If you haven’t seen Glogster, it’s worth checking out. It is an interactive on-line poster maker, sort of like scrapbooking or collage making on line. If you look under the education section it looks like teachers are using it for school projects, especially the ever important Poster about a country, animal,book, historic event, or other school topic. What’s tickles me is that the map side of the posters are static which makes the map sections look like the type of poster you would make in grade school – – except with video capabilities. It’s still fun to play around with and might be useful for school projects, or as the sight suggests, expressing yourself by making a collage.

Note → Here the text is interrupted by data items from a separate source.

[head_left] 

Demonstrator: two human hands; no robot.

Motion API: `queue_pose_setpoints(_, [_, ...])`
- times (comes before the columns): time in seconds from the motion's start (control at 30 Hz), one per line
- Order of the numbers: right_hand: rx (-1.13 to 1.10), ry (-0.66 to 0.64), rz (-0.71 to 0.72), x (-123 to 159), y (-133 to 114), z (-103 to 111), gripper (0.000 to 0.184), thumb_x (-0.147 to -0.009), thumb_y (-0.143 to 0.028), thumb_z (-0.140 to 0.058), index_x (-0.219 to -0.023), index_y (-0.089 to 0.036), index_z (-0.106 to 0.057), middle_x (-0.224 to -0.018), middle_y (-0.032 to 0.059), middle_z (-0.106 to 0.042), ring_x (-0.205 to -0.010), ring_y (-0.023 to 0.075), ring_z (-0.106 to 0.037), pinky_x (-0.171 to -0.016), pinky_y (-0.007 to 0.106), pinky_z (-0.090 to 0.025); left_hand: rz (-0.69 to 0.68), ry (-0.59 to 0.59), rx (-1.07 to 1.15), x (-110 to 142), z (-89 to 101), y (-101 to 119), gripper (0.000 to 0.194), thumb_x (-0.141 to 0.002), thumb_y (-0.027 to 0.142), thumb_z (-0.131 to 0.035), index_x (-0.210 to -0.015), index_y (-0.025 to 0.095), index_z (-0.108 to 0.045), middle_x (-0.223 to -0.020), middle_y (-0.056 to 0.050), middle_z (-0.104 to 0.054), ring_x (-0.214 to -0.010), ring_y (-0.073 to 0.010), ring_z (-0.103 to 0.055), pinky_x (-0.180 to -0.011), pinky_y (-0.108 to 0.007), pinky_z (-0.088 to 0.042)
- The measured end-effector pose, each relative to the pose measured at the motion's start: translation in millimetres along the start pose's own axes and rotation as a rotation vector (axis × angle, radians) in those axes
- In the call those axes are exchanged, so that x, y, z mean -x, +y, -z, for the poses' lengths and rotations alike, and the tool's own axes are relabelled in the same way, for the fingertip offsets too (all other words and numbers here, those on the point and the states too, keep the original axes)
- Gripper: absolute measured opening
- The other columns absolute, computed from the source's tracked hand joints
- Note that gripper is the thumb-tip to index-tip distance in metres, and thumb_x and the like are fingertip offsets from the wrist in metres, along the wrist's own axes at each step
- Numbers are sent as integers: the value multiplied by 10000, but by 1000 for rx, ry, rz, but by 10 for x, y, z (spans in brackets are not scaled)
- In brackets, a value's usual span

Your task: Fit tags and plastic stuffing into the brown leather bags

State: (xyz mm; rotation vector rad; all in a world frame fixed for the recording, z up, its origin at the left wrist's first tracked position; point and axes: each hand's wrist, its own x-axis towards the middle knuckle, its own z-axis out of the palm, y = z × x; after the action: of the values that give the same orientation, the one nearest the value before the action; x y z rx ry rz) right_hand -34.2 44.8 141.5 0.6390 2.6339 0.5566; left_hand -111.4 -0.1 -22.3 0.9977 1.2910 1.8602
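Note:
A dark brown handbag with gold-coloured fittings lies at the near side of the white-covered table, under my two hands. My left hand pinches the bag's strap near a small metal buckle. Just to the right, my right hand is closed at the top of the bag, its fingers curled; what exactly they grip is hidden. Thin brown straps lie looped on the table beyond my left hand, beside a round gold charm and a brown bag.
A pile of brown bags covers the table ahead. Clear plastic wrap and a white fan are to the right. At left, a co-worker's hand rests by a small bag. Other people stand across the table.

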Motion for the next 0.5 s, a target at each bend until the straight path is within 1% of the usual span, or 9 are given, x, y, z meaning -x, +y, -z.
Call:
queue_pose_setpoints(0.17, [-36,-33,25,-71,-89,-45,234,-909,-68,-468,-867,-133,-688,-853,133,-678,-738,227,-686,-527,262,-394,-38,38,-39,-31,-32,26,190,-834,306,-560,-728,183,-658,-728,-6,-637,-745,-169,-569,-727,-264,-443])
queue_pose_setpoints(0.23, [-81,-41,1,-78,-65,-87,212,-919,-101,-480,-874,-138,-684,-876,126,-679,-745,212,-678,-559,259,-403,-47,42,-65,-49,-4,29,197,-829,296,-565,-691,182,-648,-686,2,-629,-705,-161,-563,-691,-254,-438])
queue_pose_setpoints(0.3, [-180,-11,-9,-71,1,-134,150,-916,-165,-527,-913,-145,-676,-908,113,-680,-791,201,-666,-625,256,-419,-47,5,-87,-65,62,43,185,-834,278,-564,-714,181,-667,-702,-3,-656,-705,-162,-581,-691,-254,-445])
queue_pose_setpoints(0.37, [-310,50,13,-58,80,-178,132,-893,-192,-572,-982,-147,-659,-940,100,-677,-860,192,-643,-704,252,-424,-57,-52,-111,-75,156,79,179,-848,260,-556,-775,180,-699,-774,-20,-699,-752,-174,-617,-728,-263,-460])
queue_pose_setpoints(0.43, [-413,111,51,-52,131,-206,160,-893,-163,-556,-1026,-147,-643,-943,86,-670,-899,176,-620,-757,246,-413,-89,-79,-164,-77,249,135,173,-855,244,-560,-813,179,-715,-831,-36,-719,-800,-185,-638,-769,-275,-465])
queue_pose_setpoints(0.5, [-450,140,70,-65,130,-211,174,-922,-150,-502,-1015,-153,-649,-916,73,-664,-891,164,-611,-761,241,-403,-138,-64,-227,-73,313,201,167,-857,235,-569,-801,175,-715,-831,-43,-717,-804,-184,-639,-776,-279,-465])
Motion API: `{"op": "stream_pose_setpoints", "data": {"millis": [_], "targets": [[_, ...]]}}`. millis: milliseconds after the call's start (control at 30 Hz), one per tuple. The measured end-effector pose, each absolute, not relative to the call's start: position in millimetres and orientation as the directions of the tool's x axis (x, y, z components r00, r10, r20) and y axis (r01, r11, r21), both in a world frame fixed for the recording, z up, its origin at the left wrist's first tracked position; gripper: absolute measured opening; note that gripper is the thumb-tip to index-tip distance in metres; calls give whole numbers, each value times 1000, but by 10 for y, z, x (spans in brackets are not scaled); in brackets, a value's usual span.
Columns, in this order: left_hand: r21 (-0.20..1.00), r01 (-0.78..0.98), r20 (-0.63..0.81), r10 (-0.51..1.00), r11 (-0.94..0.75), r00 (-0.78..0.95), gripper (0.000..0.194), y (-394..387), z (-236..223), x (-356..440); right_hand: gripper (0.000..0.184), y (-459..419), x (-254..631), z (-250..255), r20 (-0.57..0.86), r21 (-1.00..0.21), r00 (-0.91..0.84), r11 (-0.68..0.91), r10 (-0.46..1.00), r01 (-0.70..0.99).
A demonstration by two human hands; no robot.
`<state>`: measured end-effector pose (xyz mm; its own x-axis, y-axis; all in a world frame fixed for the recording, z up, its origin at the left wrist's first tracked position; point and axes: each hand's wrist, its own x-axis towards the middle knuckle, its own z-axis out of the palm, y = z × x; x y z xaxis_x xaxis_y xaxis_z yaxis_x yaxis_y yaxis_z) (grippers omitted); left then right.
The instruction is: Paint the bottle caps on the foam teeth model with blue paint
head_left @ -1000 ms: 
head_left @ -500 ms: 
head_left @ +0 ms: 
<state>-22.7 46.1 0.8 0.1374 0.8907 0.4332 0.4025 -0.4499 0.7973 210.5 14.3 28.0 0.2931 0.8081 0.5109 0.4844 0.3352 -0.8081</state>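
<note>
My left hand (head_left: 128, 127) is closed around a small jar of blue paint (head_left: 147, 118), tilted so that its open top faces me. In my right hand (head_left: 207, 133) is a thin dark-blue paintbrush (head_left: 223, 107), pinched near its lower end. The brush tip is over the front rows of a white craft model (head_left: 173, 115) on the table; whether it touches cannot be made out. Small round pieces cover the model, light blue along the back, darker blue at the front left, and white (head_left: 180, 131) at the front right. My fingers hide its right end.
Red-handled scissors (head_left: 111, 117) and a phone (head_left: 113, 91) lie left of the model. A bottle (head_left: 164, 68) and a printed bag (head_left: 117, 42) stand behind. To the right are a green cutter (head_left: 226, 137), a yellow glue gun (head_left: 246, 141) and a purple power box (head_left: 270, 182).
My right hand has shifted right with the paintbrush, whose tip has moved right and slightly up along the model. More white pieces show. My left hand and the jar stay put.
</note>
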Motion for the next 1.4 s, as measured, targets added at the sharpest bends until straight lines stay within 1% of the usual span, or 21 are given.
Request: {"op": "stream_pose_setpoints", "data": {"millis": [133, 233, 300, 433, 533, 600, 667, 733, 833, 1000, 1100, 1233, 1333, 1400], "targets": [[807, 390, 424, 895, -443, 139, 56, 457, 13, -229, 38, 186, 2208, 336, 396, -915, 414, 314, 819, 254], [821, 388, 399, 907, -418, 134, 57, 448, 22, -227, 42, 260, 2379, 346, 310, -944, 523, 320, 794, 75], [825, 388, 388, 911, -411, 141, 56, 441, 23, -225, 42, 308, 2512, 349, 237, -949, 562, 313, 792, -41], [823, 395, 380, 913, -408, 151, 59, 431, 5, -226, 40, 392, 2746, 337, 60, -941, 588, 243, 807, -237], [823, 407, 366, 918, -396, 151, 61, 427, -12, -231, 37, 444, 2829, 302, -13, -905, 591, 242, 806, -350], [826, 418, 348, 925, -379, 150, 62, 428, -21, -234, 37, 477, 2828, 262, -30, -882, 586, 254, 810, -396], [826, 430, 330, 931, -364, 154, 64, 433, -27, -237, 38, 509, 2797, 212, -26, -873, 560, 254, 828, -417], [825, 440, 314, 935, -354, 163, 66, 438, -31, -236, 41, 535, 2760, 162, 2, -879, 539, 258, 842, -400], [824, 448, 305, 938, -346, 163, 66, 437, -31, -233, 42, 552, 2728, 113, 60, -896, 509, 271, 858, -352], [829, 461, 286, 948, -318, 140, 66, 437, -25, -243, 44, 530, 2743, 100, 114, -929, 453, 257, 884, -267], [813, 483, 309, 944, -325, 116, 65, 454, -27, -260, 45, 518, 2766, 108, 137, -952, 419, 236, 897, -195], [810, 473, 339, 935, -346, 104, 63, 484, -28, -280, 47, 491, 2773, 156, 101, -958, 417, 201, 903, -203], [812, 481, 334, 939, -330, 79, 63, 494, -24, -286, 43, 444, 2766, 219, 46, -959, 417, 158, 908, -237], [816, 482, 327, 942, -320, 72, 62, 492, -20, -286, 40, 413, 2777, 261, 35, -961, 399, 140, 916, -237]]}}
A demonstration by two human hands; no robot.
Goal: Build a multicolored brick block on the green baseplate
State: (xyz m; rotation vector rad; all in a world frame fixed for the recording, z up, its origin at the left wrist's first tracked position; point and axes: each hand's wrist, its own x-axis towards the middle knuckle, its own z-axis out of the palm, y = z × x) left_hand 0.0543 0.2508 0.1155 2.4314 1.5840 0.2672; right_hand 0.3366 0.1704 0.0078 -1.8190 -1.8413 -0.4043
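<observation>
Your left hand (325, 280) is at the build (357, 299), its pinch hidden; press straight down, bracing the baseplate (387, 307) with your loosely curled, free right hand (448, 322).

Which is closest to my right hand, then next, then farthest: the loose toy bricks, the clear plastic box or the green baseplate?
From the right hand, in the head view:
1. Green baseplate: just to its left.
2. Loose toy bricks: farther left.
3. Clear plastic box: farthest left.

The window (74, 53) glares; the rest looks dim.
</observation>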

Apartment Therapy has a short but sweet post on using globes for decorating in the home. Looking into globes and decorating further I found the George Glazer Gallery, sellers of antiquarian globes, maps, and prints NYC, which has several videoas and articles. I think the coolest ones are the tellurians and orreries. An interesting site about map collecting s the blog Map the Universe about the author’s quest to begin antique map collecting. A recent blog highlights the line between collecting and obsession. It states that, ” Scalpel happy and wealthy British book collector Farhad Hakimzadeh has been sentenced to two years in prison for slicing out pages and maps from rare books in the British Library. “
So Nasa is having a Life and Work on the moon contest for highschool and college students to depict the future moon environment. I think that geospatial technologies won’t be one of the images unless one of you can draw. I was thinking people are going to draw habitats, mining, and other professions people can see but geospatial technologies will be the invisible tool that pulls everything together. I also imagine that geospatial professionals are going to have to do dangerous field work similar to other early explorers in dangerous new terrritory. Probably even more invisible will be the geospatial planners who have to determine political boundaries. In my mind I am picturing all of the scenes from the Red Mars trilogy by Kim Stanley Robinson that is now being made into a sci fi series. What do you imaging life and work on the moon will be like for geospatial professionals?